### TASK DETAILS:
Down to the last line, set down the material below exactly, excluding pictures.

### INFORMATION SUPPLIED:
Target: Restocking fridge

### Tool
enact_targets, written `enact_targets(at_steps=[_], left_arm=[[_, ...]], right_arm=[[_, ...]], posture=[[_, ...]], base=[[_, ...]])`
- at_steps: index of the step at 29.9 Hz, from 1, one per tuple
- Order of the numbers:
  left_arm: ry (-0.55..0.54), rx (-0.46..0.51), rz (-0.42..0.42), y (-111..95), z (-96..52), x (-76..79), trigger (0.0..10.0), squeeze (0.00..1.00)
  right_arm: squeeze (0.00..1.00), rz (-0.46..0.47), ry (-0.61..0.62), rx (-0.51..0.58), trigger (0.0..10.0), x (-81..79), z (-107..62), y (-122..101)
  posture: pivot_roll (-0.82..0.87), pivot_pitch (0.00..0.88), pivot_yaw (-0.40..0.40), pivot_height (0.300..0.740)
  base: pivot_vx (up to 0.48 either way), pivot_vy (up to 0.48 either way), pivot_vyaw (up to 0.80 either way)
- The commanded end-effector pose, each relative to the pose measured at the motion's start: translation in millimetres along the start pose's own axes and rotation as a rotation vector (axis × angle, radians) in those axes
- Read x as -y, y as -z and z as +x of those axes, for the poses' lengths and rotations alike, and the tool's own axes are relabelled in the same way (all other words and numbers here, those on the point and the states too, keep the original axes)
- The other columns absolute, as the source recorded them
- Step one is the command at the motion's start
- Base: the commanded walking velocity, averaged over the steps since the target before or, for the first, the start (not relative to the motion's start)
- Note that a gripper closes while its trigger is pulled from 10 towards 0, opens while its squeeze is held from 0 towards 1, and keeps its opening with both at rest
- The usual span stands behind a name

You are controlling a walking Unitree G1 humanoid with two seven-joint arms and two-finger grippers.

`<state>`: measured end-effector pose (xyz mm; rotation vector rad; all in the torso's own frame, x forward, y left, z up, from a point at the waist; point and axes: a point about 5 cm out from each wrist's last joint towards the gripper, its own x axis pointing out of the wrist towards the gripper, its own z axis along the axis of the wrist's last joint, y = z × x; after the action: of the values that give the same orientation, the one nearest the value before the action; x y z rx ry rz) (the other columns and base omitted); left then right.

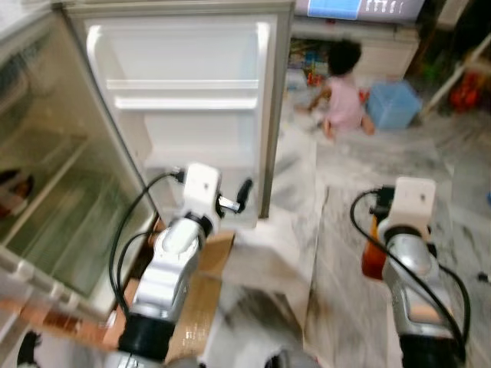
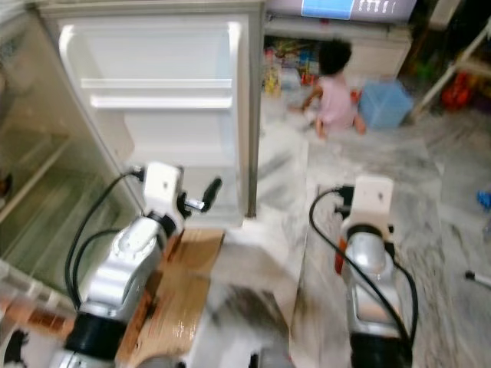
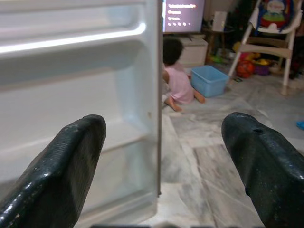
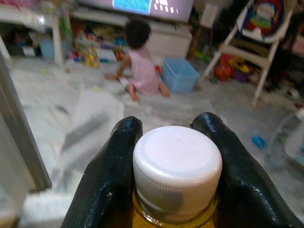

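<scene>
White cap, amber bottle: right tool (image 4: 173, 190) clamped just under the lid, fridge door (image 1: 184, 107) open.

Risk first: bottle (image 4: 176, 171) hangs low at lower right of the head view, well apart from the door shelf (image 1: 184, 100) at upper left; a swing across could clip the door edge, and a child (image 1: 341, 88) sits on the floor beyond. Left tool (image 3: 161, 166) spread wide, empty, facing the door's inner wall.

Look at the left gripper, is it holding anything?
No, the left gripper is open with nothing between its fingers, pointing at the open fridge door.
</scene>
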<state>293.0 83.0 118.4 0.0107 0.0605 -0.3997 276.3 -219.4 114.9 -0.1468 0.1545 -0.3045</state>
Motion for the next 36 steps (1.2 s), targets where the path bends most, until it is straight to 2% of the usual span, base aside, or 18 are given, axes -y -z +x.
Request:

### REPLY:
Target: Restocking fridge

### Tool
enact_targets, written `enact_targets(at_steps=[_], left_arm=[[_, ...]], right_arm=[[_, ...]], posture=[[_, ...]], base=[[_, ...]])`
- at_steps: index of the step at 29.9 Hz, from 1, one per tuple
- Order of the numbers:
  left_arm: ry (-0.55..0.54), rx (-0.46..0.51), rz (-0.42..0.42), y (-111..95), z (-96..52), x (-76..79), trigger (0.0..10.0), squeeze (0.00..1.00)
  right_arm: squeeze (0.00..1.00), rz (-0.46..0.47), ry (-0.61..0.62), rx (-0.51..0.58), trigger (0.0..10.0), x (-81..79), z (-107..62), y (-122..101)
  posture: pivot_roll (-0.82..0.87), pivot_pitch (0.00..0.88), pivot_yaw (-0.40..0.40), pivot_height (0.300..0.740)
  base: pivot_vx (up to 0.48 either way), pivot_vy (up to 0.48 either way), pivot_vyaw (up to 0.80 either way)
- The commanded end-effector pose, each relative to the pose measured at the motion's start: translation in millimetres along the start pose's own axes and rotation as a rotation vector (axis × angle, radians) in those axes
- Read x as -y, y as -z and z as +x of those axes, for the poses' lengths and rotations alike, and the tool's own axes are relabelled in the same way (all other words and numbers here, those on the point and the states too, keep the original axes)
- The other columns absolute, as the source recorded them
- Step one is the command at the motion's start
- Base: the commanded walking velocity, averaged over the steps since the target before or, for the first, the start (not relative to the motion's start)
- Note that a gripper closes while its trigger is pulled from 10 towards 0, opens while its squeeze is held from 0 towards 1, and keeps its opening with both at rest
- The usual span stands behind a name

You are controlling a walking Unitree G1 humanoid with two seven-joint arms and two-finger grippers.

`<state>`: measured end-effector pose (xyz mm; rotation vector rad; all in the torso's own frame, x forward, y left, z up, from a point at the waist; point and axes: a point about 5 cm out from each wrist's last joint towards the gripper, its own x axis pointing out of the wrist towards the gripper, its own z axis along the axis of the wrist's last joint, y = z × x; after the action: of the values that give the same orientation, the one nearest the value before the action; x y z rx ry rz) (the other columns and base omitted); left then right.


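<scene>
White cap, amber bottle: right tool (image 4: 173, 190) clamped just under the lid, fridge door (image 1: 184, 107) open.

Risk first: bottle (image 4: 176, 171) hangs low at lower right of the head view, well apart from the door shelf (image 1: 184, 100) at upper left; a swing across could clip the door edge, and a child (image 1: 341, 88) sits on the floor beyond. Left tool (image 3: 161, 166) spread wide, empty, facing the door's inner wall.

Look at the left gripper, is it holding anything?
No, the left gripper is open with nothing between its fingers, pointing at the open fridge door.
</scene>
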<state>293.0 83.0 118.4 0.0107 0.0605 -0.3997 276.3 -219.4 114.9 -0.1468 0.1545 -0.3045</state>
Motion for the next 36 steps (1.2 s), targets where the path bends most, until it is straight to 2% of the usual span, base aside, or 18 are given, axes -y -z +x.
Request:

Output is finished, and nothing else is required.